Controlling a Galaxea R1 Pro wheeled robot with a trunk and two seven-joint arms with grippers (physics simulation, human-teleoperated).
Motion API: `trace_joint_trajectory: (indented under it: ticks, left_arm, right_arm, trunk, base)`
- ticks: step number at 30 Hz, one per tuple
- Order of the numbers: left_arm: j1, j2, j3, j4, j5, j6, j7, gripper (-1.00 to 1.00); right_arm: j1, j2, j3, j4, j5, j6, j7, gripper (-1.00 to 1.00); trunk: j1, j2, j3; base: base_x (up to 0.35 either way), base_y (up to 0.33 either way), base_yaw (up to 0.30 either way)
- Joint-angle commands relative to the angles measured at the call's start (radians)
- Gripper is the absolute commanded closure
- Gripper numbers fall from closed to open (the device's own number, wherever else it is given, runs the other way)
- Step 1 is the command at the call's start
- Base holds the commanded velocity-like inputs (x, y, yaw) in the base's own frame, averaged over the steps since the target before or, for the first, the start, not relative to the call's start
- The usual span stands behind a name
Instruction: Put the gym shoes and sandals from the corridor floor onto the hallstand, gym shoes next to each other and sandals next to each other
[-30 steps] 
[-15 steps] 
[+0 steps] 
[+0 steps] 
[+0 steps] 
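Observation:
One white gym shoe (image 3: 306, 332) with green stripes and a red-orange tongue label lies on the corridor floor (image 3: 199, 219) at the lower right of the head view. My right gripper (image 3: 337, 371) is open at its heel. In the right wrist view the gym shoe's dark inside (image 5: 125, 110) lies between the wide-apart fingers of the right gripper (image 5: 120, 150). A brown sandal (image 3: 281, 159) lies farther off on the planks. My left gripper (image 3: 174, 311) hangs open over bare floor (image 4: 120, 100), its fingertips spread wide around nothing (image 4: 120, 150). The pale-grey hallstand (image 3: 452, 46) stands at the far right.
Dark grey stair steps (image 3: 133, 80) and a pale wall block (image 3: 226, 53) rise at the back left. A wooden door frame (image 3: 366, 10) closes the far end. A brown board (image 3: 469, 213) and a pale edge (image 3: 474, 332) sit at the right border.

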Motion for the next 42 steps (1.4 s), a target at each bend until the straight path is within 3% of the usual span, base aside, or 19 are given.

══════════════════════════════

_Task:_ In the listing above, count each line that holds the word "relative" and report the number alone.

_Answer:_ 2